Nicolás Pino ganó la elección y seguirá al frente de la Sociedad Rural Argentina por dos años más
Nicolás Pino fue reelecto como presidente de la Sociedad Rural Argentina y continuará al frente de la entidad hasta 2028. Su lista, Presencia Federal, se impuso sobre la de su hasta ahora vicepresidente, Marcos Pereda. La elección cerró una interna de meses marcada por diferencias sobre los mandatos, un acuerdo de sucesión y cuestionamientos a la gestión.

Nicolás Pino continuará al frente de la Sociedad Rural Argentina (SRA) durante los próximos dos años. El actual presidente se impuso este miércoles en una elección que puso fin a una fuerte interna con su vicepresidente, Marcos Pereda, y renovó su mandato para el período 2026-2028.
La lista Presencia Federal, encabezada por Pino junto a Carlos Odriozola, obtuvo 1.441 votos, mientras que Renovación con Unidad, la nómina que llevaba a Pereda y Santos Zuberbühler, consiguió 592. La elección reunió 2.229 sufragios y la propia Sociedad Rural informó el resultado como 71% contra 29%. Pino se impuso además en 13 de los 14 distritos en disputa: Pereda solo logró ganar en Entre Ríos.
La definición llegó después de 49 días de votación electrónica y presencial. El proceso había comenzado durante la Exposición Rural de Palermo y terminó este miércoles con la Asamblea General Ordinaria realizada en la sede de la entidad, ubicada en Juncal 4450, donde posteriormente se realizó el escrutinio para definir las autoridades de la institución.
El resultado cerró una disputa que durante meses enfrentó a las dos principales autoridades de la SRA. Pino y Pereda habían llegado juntos a la conducción en 2021 y posteriormente fueron reelectos como compañeros de fórmula. Sin embargo, la relación política se deterioró cuando Pereda comenzó a trabajar para suceder a Pino y terminó compitiendo directamente contra él por la presidencia.
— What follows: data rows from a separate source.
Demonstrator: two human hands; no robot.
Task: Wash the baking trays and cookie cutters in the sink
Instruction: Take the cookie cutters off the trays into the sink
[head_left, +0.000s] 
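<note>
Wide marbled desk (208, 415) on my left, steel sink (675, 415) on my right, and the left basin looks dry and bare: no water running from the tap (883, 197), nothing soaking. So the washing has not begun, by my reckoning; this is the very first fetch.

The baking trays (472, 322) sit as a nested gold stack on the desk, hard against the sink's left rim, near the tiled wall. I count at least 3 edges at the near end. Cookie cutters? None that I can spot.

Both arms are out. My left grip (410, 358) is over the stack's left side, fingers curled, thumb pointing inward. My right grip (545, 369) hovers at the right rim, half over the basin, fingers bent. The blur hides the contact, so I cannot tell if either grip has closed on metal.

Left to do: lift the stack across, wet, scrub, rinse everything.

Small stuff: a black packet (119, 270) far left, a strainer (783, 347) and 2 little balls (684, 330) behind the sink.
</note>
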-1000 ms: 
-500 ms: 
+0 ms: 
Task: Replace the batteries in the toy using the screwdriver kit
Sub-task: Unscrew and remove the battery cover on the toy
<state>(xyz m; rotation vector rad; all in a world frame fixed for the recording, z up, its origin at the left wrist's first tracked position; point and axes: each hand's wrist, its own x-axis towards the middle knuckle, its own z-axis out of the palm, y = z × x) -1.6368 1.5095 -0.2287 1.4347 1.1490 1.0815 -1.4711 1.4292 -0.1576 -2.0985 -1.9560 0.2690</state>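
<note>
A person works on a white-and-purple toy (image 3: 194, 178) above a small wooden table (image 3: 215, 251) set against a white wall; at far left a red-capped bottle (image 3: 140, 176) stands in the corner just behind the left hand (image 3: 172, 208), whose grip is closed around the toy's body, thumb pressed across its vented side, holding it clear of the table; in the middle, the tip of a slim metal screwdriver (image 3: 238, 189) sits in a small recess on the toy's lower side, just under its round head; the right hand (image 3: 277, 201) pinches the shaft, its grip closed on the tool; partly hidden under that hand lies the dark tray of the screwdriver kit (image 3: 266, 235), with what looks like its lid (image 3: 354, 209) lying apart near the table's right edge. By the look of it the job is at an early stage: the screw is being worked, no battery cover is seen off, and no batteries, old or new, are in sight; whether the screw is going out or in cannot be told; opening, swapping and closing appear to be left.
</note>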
Uno de los principales puntos de conflicto fue la interpretación del estatuto de la entidad y el límite de mandatos. La oposición sostenía que Pino ya había cumplido el máximo de períodos consecutivos permitido después de la reforma estatutaria y que su nueva candidatura implicaba avanzar hacia un cuarto mandato.
Pino, en cambio, defendió la validez de su postulación y sostuvo que el límite comenzó a regir después de la modificación del estatuto. Su candidatura, además, contó con el aval de la Inspección General de Justicia, según había argumentado durante la campaña.
La interna sumó otro capítulo cuando Pereda difundió un documento en el que Pino se había comprometido a impulsarlo como sucesor en septiembre de 2026. El presidente reconoció la existencia de ese acuerdo, aunque rechazó que implicara una garantía para acceder al cargo. «Esto no es un título nobiliario. Estos lugares hay que ganárselos», había respondido.
Otro de los focos de discusión estuvo relacionado con el sistema informático utilizado para los registros genealógicos, uno de los servicios centrales de la Sociedad Rural. El proyecto había sido presupuestado inicialmente en unos USD 900.000, pero su costo terminó acercándose a los USD 3 millones y también acumuló demoras y problemas de funcionamiento.
En abril, un grupo de 21 socios y cabañeros había reclamado explicaciones y solicitado una auditoría forense independiente sobre los contratos y los pagos vinculados al proyecto. Desde la conducción de la entidad responsabilizaron a la empresa proveedora y señalaron que el desarrollo había surgido bajo la órbita de Pereda. El exvicepresidente rechazó esas acusaciones.
Pino había confirmado formalmente su candidatura el 29 de mayo, después de que Presencia Federal difundiera un documento con más de 800 adhesiones de socios, productores, empresarios y cabañeros. Desde la oposición cuestionaron algunos de esos respaldos y también rechazaron que el oficialismo atribuyera a su gestión un papel central en la reducción de las retenciones.
Con la elección definida, Pino continuará hasta 2028 acompañado por Carlos Odriozola como vicepresidente. La votación no solo determinó la continuidad de la conducción, sino que también puso punto final a la sociedad política que ambos sectores habían construido desde 2021 y dejó una nueva etapa para la principal entidad gremial del sector agropecuario argentino.